Starting with the first line of the data below, copy each line up to and including the one containing "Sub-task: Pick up". Pictures stay out.

[Opening SOURCE DATA section]

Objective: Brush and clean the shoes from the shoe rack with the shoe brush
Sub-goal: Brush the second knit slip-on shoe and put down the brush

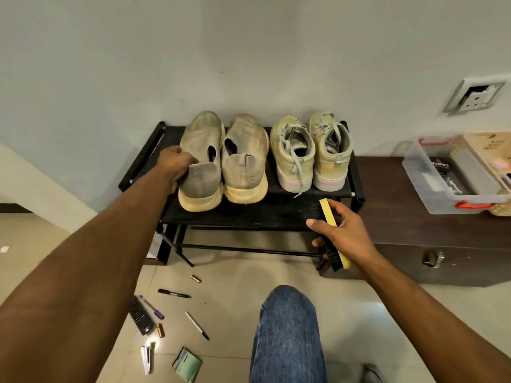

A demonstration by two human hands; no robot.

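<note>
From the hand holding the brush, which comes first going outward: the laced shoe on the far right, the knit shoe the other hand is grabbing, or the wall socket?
1. Far-right laced shoe, on the rack just above the right hand, which holds the brush.
2. Knit shoe, at the rack's left end, gripped by the left hand.
3. Wall socket, high on the wall at the right.

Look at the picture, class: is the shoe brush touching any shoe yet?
No. The right hand holds the shoe brush in front of the rack, apart from all four shoes.
</note>
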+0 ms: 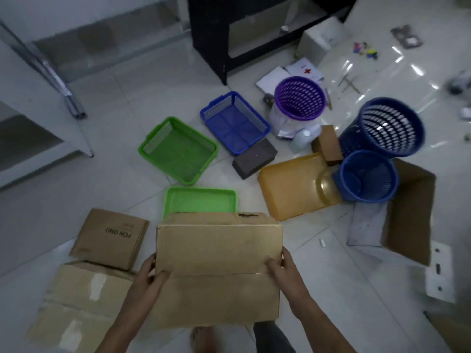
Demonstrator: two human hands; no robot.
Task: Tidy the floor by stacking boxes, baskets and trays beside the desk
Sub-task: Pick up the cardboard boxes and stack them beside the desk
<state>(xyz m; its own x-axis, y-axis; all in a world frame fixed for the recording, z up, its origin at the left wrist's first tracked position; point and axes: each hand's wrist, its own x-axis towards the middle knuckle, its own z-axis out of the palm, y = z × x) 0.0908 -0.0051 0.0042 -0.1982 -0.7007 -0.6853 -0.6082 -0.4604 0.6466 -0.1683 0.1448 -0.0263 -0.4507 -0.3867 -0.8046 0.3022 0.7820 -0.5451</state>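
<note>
Gripping a big closed cardboard box [219, 266] from both sides, the person holds it up in front of the body, above the tiled floor [127, 98]. The left hand [149, 273] curls round the box's left edge with the thumb lying across the top face; the right hand [283, 266] clamps the right edge the same way, thumb on top.

Down to the left, a small printed carton [109, 238] rests partly on a larger taped carton [76, 307]. Just past the held box a green tray [201, 200] peeks out, and beyond it lie a green mesh basket [178, 151] and a blue mesh basket [235, 123].

Over on the right: a yellow tray [293, 184], a small blue bin [367, 177], a dark blue bin [387, 128], a purple bin [299, 99] and an open carton [407, 215] on its side. The black desk [211, 29] stands at the far end.
</note>
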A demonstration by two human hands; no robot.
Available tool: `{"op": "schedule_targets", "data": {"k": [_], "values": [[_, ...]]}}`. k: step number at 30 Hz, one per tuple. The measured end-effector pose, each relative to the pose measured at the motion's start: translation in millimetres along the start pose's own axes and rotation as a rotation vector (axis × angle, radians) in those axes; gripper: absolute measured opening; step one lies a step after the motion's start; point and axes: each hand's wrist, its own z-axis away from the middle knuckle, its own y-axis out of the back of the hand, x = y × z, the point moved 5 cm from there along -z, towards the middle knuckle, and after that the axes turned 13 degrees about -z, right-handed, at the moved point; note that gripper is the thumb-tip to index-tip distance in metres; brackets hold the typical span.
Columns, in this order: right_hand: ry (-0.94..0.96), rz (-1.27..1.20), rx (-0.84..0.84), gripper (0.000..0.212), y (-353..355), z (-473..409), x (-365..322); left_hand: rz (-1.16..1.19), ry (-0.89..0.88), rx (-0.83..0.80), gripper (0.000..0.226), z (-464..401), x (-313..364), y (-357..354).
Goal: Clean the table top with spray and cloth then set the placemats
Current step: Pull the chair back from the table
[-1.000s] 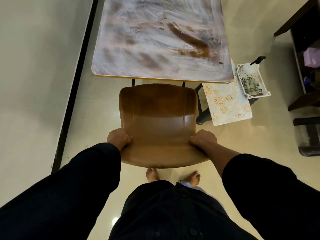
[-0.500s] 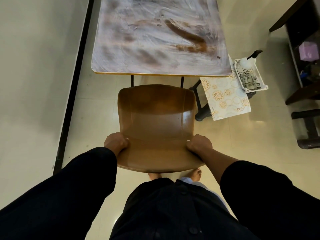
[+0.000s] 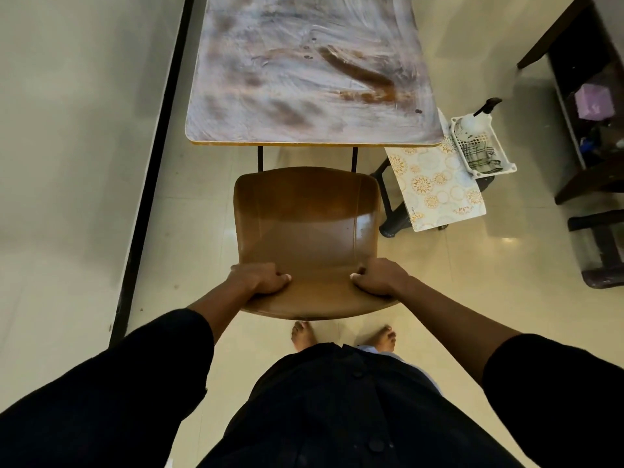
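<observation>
Both hands, left (image 3: 261, 278) and right (image 3: 381, 276), gripped my brown moulded chair's (image 3: 305, 238) backrest. I judged nothing done: the smeared surface (image 3: 304, 79) needed wiping, while the spray bottle (image 3: 477, 118), checked cloth (image 3: 479, 158) and floral placemat (image 3: 435, 187) waited beside it.
</observation>
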Motion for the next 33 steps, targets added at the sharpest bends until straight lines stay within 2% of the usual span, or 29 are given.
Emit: {"op": "schedule_targets", "data": {"k": [5,8,10,13,17,22,33], "values": [[0.231,-0.08,0.079,0.044,5,53,3,-0.056,-0.289,0.081,0.075,39,42,-2],[0.39,0.077,0.13,0.075,-1,84,6,-0.168,-0.409,0.152,0.099,61,56,-8],[0.405,0.195,0.127,0.085,-8,88,13,-0.289,-0.44,0.24,0.106,72,60,-13],[0.437,0.4,0.194,0.067,-13,83,3,-0.435,-0.412,0.459,0.085,77,67,-20],[0.493,0.416,0.241,0.053,-19,74,-21,-0.426,-0.366,0.557,0.078,77,70,-19],[0.529,0.409,0.296,0.051,-16,73,-19,-0.4,-0.352,0.581,0.077,79,72,-12],[0.512,0.407,0.287,0.05,3,65,-23,-0.335,-0.413,0.607,0.074,71,75,8]]}}
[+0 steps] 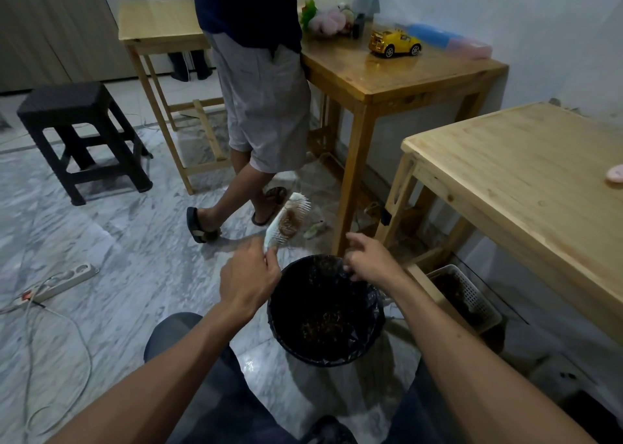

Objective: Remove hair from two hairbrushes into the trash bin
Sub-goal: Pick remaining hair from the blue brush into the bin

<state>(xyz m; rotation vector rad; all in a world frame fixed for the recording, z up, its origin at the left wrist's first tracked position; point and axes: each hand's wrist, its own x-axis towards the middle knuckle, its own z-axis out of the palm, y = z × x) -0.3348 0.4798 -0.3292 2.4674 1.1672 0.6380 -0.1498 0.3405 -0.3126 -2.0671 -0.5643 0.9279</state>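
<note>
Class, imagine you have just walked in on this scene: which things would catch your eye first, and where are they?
First, the pale hairbrush with a brown clump of hair in its bristles, held by its handle in the left hand just beyond the bin. Next, the black-lined trash bin on the marble floor between the person's knees, hair already inside. Farther back, a bright yellow toy car sits on a wooden table.
</note>
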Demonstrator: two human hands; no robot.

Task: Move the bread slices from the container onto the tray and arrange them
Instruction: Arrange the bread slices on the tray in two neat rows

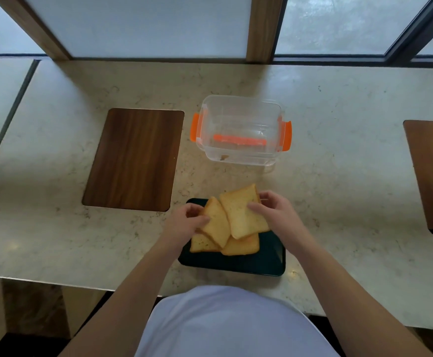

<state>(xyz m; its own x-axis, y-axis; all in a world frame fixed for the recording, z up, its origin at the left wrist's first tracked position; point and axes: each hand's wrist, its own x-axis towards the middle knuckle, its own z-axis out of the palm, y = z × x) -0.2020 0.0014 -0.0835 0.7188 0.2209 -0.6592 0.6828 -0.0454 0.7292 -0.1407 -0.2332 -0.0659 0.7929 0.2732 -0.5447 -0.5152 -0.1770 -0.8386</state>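
Arranging step, viewed from the head. Four bread slices (pixel 232 222) overlapped on dark tray (pixel 261 264); container (pixel 238 130) emptied, beyond on table (pixel 339 176). Left hand (pixel 184 222) and right hand (pixel 274 212) fingers pinched on upper slices. Next: likely spread flat.

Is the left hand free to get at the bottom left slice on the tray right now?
Probably not directly. The left hand holds another slice that overlaps the bottom left slice on the tray; only its near corner shows uncovered.
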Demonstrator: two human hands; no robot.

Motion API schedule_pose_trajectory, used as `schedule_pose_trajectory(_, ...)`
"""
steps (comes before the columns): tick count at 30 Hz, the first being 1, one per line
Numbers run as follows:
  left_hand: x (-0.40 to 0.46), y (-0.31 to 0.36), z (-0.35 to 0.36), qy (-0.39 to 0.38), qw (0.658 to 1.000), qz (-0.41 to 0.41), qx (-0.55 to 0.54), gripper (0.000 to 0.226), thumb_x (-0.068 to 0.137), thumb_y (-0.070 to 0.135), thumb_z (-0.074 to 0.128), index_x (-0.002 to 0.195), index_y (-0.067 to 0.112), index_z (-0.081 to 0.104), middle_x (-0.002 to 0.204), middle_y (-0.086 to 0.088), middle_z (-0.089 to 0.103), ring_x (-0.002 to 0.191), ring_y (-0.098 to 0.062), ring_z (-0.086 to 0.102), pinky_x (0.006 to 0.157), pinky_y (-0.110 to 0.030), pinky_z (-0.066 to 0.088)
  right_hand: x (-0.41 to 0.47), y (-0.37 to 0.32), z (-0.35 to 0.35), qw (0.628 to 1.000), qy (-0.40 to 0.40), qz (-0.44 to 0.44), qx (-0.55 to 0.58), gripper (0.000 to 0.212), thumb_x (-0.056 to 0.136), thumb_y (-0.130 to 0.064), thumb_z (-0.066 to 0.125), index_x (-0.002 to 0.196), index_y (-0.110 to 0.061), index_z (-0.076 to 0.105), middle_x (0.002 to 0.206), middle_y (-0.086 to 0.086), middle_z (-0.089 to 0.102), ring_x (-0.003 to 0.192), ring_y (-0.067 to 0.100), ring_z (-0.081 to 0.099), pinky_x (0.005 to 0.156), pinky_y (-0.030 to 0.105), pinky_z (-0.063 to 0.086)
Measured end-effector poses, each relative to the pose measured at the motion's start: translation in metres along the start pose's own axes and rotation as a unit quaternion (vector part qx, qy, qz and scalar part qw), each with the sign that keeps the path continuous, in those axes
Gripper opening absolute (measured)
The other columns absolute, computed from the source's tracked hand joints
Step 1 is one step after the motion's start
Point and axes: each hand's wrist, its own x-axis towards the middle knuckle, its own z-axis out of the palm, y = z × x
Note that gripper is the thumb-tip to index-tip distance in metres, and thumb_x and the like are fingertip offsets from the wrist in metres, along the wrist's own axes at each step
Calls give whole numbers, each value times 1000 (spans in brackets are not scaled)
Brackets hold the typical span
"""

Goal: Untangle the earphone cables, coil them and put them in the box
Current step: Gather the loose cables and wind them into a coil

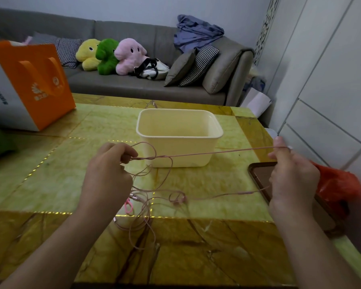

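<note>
A thin pink earphone cable [217, 153] is stretched taut in front of the cream plastic box [178, 138]. My left hand [109, 163] pinches one end of the stretch, where a loop rises above the fingers. At the table's right edge my right hand [290, 174] pinches the other end. More pink cable hangs from the left hand and lies in a loose tangle [146, 205] on the table, with earbuds and a plug among it. The box stands upright, with nothing in it.
A phone [263, 176] lies under my right hand, beside a red plastic bag [338, 188]. An orange paper bag [31, 84] stands at the back left of the yellow-green table [196, 247]. A grey sofa with plush toys is behind.
</note>
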Motion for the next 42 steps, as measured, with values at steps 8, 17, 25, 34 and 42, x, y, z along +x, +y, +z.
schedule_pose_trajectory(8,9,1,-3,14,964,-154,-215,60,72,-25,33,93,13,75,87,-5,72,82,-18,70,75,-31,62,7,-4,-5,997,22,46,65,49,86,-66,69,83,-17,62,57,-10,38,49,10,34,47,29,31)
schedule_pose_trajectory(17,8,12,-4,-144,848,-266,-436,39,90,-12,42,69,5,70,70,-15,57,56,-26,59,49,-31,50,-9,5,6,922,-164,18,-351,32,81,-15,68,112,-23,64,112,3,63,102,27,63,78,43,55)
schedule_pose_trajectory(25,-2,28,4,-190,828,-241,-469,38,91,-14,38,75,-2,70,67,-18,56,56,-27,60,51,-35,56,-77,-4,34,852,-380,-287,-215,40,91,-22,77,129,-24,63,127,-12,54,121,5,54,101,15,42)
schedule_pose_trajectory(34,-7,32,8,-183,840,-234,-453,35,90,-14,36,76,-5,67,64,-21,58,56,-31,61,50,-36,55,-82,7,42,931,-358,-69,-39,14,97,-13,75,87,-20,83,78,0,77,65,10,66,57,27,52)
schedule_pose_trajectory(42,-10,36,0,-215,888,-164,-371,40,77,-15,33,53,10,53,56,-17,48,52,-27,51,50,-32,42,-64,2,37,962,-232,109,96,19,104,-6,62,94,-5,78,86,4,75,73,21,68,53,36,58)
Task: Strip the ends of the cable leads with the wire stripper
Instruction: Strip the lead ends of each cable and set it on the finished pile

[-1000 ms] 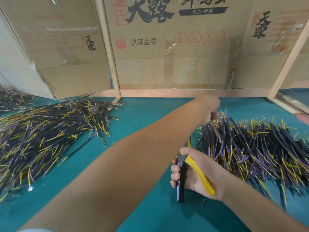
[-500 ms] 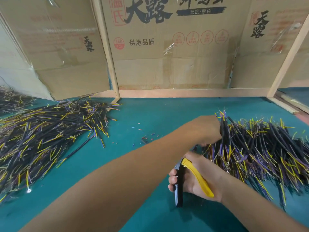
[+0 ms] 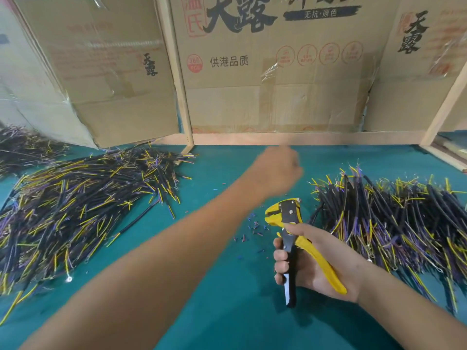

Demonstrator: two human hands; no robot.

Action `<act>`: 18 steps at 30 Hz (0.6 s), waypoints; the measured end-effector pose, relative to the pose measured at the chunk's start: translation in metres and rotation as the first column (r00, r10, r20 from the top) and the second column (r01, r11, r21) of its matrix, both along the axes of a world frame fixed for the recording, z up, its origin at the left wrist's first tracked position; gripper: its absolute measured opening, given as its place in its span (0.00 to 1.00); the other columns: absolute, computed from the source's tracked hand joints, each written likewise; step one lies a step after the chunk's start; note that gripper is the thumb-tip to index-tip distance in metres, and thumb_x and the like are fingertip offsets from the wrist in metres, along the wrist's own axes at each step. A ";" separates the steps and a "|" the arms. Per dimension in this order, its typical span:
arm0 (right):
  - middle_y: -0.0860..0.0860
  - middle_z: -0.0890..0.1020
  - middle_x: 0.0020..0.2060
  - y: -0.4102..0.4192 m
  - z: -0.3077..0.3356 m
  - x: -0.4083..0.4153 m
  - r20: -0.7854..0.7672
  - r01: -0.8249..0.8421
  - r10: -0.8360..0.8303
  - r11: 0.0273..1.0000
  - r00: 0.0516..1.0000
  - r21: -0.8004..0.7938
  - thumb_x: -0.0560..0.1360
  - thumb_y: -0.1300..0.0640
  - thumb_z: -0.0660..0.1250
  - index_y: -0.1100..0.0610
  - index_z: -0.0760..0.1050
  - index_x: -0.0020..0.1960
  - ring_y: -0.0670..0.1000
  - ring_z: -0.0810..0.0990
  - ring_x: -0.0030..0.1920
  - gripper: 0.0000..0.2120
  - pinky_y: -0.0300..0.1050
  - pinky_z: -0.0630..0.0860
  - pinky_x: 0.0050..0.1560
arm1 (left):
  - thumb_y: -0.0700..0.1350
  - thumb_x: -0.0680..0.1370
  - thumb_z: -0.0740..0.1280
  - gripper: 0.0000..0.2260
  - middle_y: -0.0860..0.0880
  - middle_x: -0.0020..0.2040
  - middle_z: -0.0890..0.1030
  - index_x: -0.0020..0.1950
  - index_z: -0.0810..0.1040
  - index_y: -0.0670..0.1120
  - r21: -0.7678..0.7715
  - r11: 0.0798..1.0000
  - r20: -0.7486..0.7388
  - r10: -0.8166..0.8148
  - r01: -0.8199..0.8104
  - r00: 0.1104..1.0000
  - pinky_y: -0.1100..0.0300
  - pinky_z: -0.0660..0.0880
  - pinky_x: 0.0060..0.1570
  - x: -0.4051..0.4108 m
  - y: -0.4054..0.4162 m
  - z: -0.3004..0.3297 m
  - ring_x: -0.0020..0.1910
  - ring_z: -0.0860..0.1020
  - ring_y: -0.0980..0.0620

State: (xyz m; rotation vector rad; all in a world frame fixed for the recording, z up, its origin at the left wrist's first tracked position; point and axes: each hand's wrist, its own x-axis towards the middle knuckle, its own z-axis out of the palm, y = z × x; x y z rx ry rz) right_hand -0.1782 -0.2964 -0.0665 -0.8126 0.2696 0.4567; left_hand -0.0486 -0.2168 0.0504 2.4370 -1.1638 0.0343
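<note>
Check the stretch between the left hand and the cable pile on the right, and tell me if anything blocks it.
Nothing visible blocks it. The left hand, blurred, hangs above bare green mat, and only open mat lies between it and the right cable pile. The wire stripper, held in the right hand, sits nearer the camera, off that line.

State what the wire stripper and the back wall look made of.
Wire stripper: glossy yellow handles, probably plastic, with a black body; metal seems likely at the screwed head. Back wall: printed brown cardboard, creased, patched with shiny clear tape, set between pale wood battens.

Small assembly workshop: cable-lead piles point(image 3: 75, 210) on green bench point(image 3: 227, 311), cardboard-box point(image 3: 265, 72) partitions w/ wood frame point(image 3: 177, 84).
</note>
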 end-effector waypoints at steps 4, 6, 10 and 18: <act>0.56 0.72 0.34 0.007 0.004 0.002 -0.002 0.038 -0.038 0.998 0.999 -0.046 0.57 0.50 0.84 0.62 0.80 0.39 0.57 0.72 0.31 0.20 0.54 0.78 0.39 | 0.45 0.77 0.63 0.10 0.38 0.47 0.81 0.50 0.77 0.39 -0.034 0.929 0.129 0.369 -0.368 0.920 0.53 0.74 0.43 0.081 0.089 -0.012 0.47 0.79 0.38; 0.56 0.72 0.34 0.008 0.005 0.001 -0.004 0.034 -0.034 0.999 0.999 -0.036 0.56 0.50 0.84 0.62 0.81 0.39 0.57 0.72 0.31 0.21 0.54 0.78 0.39 | 0.47 0.76 0.63 0.11 0.37 0.49 0.80 0.53 0.74 0.40 0.041 0.866 0.148 0.487 -0.498 0.861 0.51 0.74 0.44 0.112 0.129 -0.027 0.49 0.78 0.35; 0.57 0.74 0.36 0.003 0.002 0.000 -0.010 -0.003 0.003 1.000 1.000 0.019 0.66 0.50 0.79 0.62 0.81 0.43 0.58 0.73 0.33 0.17 0.57 0.78 0.43 | 0.44 0.80 0.60 0.12 0.38 0.56 0.76 0.62 0.73 0.45 0.205 0.805 0.207 0.520 -0.556 0.829 0.48 0.75 0.49 0.149 0.175 -0.066 0.54 0.78 0.35; 0.57 0.75 0.38 -0.006 -0.011 0.005 0.010 -0.053 0.052 0.996 0.999 0.075 0.73 0.48 0.75 0.62 0.81 0.46 0.58 0.75 0.36 0.17 0.59 0.77 0.48 | 0.43 0.79 0.59 0.12 0.39 0.58 0.72 0.58 0.77 0.41 0.252 0.747 0.257 0.561 -0.615 0.787 0.47 0.73 0.51 0.169 0.185 -0.090 0.57 0.75 0.35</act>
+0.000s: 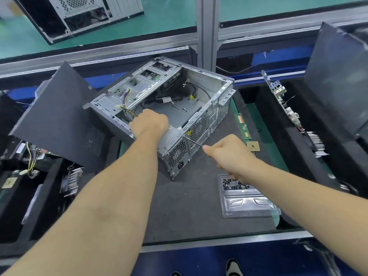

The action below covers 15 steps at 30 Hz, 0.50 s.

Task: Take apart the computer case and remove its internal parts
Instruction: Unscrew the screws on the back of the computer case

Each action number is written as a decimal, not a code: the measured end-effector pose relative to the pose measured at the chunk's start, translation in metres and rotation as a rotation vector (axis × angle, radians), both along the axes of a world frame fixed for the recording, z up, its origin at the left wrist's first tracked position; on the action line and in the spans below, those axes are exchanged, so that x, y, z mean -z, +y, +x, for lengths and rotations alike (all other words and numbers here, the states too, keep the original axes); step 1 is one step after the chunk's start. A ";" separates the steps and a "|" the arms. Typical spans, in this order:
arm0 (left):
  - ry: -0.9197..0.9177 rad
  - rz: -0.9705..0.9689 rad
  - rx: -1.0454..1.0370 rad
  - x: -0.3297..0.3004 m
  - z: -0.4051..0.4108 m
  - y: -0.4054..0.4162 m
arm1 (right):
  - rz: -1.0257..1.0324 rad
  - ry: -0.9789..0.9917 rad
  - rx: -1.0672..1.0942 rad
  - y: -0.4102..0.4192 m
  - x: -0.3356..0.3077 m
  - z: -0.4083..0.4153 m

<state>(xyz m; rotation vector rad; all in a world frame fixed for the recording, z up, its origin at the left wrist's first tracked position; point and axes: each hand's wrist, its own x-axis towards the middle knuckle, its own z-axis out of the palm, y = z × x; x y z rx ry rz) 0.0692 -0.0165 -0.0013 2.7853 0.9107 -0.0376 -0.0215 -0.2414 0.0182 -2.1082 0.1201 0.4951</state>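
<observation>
The desk carries a dark mat, with green surface showing at its right edge. On it the computer case lies on its side, open face upward, turned at an angle to the desk edge. Its interior shows bare metal, black cables along the floor and a yellow-and-black wire bundle near the left corner. The power supply sits in the near corner, its vented rear face toward the viewer.

A dark side panel leans to the left of the case; another dark panel stands at the far right. Dark bins flank the mat: the left one holds a heatsink and a wired board, the right one a motherboard standing on edge. A second case rests on the green bench beyond the aluminium frame.

The left hand reaches inside the case, fingers curled down over the top of the power supply beside the wire bundle; whether it truly grips the unit cannot be told. The right hand is clenched round a screwdriver, whose shaft points at the rear panel of the case beside the fan grille.

A clear plastic tray holding small dark screws lies near the right wrist. A memory stick and a processor chip lie on the mat right of the case.
</observation>
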 end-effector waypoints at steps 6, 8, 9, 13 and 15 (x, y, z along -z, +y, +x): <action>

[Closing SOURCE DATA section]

SOLUTION FOR THIS TASK:
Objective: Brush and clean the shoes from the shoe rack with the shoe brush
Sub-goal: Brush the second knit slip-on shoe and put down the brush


A demonstration by two human hands; no robot.

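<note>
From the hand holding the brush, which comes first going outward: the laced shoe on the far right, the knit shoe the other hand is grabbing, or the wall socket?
1. Far-right laced shoe, on the rack just above the right hand, which holds the brush.
2. Knit shoe, at the rack's left end, gripped by the left hand.
3. Wall socket, high on the wall at the right.

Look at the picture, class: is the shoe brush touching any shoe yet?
No. The right hand holds the shoe brush in front of the rack, apart from all four shoes.
</note>
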+0 ms: 
Demonstrator: two human hands; no robot.
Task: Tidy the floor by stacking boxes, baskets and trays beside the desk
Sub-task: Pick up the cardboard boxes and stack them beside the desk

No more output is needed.